Kona Coffee: Sometimes It’s Not in the Name

When you see a bag with the words Kona coffee blend on it, what does it bring to mind? Do you assume most of the beans in the blend were grown in the Kona region? What percentage? This question and the range of answers are a big deal with Kona farmers, which is perfectly understandable.

Kona coffee stands out from the rest, due to the conditions under which it grows. A volcanic soil, great humidity and lots of sun work together to create one of the richest and most delicious coffees out there. Its farmers are right to protect its image, and of course, it does affect their profit margin. As a recent Associated Press article points out, truth in labeling should be on everyone’s list of concerns, and we as consumers should demand it. That’s why the percentage of Kona coffee should be placed on the label.
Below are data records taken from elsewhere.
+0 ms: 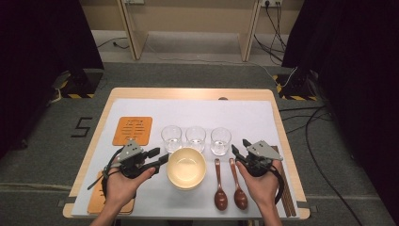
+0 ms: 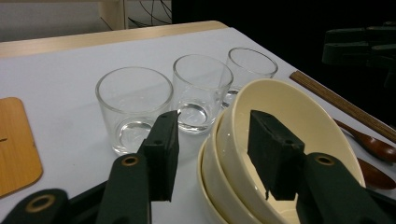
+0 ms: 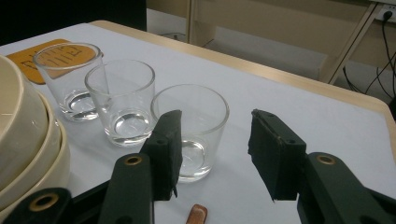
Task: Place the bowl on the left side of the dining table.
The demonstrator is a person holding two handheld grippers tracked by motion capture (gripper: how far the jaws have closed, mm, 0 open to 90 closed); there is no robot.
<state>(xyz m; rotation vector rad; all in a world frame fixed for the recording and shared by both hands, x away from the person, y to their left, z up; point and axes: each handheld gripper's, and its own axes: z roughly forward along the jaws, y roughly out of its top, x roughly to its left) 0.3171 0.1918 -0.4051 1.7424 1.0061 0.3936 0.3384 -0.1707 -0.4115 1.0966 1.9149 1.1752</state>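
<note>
The left gripper (image 1: pixel 162 159) lies on its side at the 9 o'clock edge of the stack of bowls (image 1: pixel 187 167). In the left gripper view its two black jaws straddle the rim of the top bowl (image 2: pixel 299 121): one pad is inside the bowl, the other pad is outside, in front of the nearest glass (image 2: pixel 133 105). There is still a gap between the pads and the rim, so the jaws are released and hold nothing. The top bowl sits tilted in the two bowls under it.

The stack of bowls stands near the middle of the white mat (image 1: pixel 244 113), close to the person's side. Three empty glasses stand in a row at 12 o'clock from the bowls, near each other but apart: the left glass (image 1: pixel 171 137), the middle glass (image 1: pixel 195 137) and the right glass (image 1: pixel 220 140).

The right gripper (image 1: pixel 239 148) rests at 3 o'clock from the bowls, well apart from them. Its jaws are spread wide and empty. In the right gripper view the right glass (image 3: pixel 191 128) stands just behind the left pad, not between the pads.

Two brown spoons (image 1: pixel 230 186) lie side by side between the bowls and the right hand (image 1: pixel 262 181), with the scoops toward the person. An orange coaster (image 1: pixel 132 130) lies at 10 o'clock from the bowls. A second coaster (image 1: pixel 99 200) is partly under the left hand (image 1: pixel 123 183). A pair of chopsticks (image 1: pixel 287 197) lies along the 3 o'clock edge of the table (image 1: pixel 188 93).
</note>
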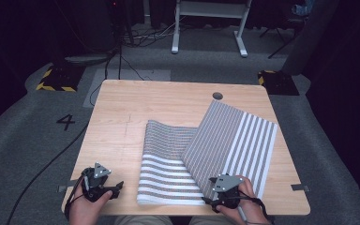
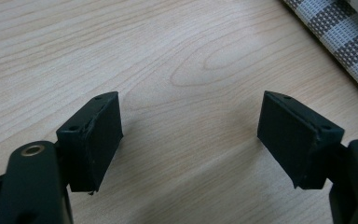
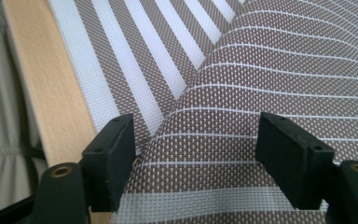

Currently the only law applies to coffee sold in Hawaii, where blends must have at least ten percent Kona coffee. Other packages do state the percentage of Kona in a blend, but that is voluntary. Now Kona farmers are seeking to upgrade the Kona blend labels, so that they show where the blended coffees originate as well. For example, the label might state 10% Kona, 90% Brazilian. A bill reflecting this is being submitted soon to the Hawaii legislature. Hawaiian farmers cannot make such labeling laws mandatory in the rest of the world, but they can pressure companies to follow the precedent set by Hawaiians.

Consumers should know what’s in the blend. Such a law already follows a precedent. When it comes to wine, the label can’t state the origin unless 85% of the grapes came from that origin. So Napa Valley can’t be listed as the origin of a wine unless 85% of the grapes are indeed Napa Valley grown.